— Brief —
The required result is each line of the entries below containing the string "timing".

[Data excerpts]
:::

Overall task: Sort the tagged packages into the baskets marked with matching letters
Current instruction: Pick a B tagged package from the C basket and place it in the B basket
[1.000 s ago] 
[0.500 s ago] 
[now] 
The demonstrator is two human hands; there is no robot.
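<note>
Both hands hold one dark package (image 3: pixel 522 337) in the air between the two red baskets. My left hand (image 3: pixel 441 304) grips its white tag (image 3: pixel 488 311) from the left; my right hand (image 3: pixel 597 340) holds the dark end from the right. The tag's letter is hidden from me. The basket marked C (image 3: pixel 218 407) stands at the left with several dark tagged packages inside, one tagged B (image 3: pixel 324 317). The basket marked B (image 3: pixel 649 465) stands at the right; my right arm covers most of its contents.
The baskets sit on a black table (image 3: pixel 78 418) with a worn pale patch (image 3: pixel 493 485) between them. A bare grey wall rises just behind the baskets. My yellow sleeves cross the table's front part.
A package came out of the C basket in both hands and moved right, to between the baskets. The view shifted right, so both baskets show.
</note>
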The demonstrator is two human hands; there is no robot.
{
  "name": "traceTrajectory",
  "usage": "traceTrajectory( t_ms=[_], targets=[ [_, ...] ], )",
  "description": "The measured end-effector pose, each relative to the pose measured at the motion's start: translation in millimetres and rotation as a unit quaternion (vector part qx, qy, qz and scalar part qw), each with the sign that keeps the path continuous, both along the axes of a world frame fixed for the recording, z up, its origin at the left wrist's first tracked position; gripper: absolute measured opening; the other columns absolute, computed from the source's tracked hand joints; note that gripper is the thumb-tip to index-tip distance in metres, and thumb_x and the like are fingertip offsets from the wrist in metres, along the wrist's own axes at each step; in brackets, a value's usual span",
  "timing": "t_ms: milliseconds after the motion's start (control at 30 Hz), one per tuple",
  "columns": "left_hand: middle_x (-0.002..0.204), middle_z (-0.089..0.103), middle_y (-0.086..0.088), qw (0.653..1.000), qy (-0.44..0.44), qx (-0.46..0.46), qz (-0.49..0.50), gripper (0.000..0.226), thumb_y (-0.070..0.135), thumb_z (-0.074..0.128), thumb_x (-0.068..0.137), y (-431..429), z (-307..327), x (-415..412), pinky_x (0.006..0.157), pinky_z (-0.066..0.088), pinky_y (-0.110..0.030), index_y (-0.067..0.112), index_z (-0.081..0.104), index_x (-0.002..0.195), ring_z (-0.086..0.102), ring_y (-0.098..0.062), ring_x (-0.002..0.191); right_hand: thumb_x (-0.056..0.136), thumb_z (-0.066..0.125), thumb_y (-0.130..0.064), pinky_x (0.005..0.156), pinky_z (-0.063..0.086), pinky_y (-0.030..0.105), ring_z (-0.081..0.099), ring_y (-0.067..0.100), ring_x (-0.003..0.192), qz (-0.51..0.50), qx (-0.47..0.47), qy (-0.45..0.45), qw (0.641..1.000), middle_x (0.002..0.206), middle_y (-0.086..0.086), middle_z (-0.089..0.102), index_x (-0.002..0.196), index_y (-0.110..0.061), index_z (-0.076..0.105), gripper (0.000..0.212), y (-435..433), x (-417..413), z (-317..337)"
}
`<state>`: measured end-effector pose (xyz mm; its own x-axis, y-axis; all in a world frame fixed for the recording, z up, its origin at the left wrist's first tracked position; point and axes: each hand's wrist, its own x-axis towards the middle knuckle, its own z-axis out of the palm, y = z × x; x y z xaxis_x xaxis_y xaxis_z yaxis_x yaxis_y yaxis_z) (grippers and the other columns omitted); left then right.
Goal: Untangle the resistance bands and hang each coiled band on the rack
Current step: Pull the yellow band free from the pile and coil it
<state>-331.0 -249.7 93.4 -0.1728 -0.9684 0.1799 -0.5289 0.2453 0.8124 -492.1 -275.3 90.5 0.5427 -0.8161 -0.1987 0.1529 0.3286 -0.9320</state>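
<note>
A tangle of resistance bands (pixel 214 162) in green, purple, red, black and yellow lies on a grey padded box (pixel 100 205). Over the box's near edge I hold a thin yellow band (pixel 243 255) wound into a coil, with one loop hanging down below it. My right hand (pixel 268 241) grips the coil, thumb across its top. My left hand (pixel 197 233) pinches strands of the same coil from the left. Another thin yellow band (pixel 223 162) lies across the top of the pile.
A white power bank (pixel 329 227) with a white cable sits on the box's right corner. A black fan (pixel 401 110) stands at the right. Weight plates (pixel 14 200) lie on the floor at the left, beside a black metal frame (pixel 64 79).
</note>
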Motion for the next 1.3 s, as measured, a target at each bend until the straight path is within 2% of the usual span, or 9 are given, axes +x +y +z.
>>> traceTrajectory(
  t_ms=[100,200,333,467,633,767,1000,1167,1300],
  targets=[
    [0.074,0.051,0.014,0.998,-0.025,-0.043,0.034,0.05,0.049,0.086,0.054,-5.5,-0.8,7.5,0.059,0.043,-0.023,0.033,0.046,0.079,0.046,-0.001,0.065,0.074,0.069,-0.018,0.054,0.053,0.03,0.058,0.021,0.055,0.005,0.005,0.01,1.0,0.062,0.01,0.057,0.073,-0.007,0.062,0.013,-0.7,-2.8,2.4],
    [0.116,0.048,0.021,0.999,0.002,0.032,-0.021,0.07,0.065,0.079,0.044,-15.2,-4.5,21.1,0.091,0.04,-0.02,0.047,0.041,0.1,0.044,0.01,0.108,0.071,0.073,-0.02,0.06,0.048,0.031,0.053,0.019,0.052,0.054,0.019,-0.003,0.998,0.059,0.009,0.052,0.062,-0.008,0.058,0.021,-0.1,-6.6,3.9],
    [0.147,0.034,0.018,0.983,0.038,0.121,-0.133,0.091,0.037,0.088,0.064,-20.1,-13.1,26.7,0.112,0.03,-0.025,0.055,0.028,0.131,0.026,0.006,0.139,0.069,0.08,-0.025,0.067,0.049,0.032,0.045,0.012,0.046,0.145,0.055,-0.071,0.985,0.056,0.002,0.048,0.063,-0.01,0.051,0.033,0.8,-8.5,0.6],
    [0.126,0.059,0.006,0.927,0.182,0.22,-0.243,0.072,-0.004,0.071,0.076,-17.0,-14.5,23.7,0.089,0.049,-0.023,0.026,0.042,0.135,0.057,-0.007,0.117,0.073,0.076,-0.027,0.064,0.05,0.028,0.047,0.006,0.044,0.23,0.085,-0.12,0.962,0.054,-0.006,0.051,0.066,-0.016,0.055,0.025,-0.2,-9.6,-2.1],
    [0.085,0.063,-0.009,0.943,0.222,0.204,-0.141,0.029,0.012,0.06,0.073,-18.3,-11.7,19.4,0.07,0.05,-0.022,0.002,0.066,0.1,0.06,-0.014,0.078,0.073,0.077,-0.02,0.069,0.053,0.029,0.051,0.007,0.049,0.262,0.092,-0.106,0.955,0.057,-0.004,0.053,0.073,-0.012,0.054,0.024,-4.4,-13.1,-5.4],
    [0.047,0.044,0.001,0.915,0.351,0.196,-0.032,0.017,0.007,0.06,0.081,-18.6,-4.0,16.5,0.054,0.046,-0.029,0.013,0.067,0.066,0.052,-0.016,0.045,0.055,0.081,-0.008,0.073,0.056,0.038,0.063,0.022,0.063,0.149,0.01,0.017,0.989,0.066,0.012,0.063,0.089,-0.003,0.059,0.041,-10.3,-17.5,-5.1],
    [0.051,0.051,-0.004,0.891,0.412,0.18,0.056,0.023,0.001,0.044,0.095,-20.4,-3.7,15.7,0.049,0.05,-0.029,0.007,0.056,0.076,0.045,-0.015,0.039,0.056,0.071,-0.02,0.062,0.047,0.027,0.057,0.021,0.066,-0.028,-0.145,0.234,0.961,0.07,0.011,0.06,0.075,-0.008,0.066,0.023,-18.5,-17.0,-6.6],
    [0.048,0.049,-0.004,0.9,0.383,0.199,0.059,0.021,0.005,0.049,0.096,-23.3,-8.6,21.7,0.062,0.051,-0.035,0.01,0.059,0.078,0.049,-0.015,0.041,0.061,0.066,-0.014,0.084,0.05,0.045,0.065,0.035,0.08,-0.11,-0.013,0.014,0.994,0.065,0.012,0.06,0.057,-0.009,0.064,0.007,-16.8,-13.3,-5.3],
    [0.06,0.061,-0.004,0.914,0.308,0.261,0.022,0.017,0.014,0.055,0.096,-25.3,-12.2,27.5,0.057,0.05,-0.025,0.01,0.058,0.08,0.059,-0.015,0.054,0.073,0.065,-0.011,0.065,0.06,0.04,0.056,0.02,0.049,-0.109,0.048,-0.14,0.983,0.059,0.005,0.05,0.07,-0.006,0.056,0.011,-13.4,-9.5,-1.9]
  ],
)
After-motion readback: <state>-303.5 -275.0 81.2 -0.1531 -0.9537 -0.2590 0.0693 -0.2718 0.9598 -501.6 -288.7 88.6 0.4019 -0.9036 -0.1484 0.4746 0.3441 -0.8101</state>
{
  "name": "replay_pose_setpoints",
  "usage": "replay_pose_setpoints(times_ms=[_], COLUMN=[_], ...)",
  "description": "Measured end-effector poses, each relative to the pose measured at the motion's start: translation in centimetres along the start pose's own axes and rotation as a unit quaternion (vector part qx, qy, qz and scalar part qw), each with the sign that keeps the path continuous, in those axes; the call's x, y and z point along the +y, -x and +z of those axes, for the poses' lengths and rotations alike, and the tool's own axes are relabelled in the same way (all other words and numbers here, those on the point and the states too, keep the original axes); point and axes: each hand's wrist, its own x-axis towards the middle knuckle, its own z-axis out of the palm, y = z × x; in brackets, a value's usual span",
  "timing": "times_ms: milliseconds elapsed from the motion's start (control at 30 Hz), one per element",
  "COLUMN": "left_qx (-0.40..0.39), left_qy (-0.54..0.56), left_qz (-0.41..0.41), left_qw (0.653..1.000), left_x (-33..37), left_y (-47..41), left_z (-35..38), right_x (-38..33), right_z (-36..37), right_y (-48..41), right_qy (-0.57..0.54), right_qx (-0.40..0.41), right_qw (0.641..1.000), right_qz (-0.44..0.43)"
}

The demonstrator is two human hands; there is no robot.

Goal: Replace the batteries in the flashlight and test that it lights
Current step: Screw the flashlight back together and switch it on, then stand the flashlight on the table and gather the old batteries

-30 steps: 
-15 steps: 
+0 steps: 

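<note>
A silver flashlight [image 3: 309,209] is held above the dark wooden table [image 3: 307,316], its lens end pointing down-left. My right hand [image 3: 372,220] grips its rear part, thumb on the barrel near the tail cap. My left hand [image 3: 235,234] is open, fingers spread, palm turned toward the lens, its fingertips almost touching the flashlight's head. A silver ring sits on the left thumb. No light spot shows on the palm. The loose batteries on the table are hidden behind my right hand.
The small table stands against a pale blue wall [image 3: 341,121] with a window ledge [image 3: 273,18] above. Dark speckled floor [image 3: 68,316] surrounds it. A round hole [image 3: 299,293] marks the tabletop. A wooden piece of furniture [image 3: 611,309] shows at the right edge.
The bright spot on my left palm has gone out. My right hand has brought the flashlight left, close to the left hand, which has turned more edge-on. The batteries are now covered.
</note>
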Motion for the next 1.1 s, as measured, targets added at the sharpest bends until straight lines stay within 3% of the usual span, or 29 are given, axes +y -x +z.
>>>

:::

— Exercise response —
  "timing": "t_ms: milliseconds after the motion's start (control at 30 Hz), one per tuple",
  "timing": "times_ms: milliseconds elapsed from the motion's start (control at 30 Hz), one per element",

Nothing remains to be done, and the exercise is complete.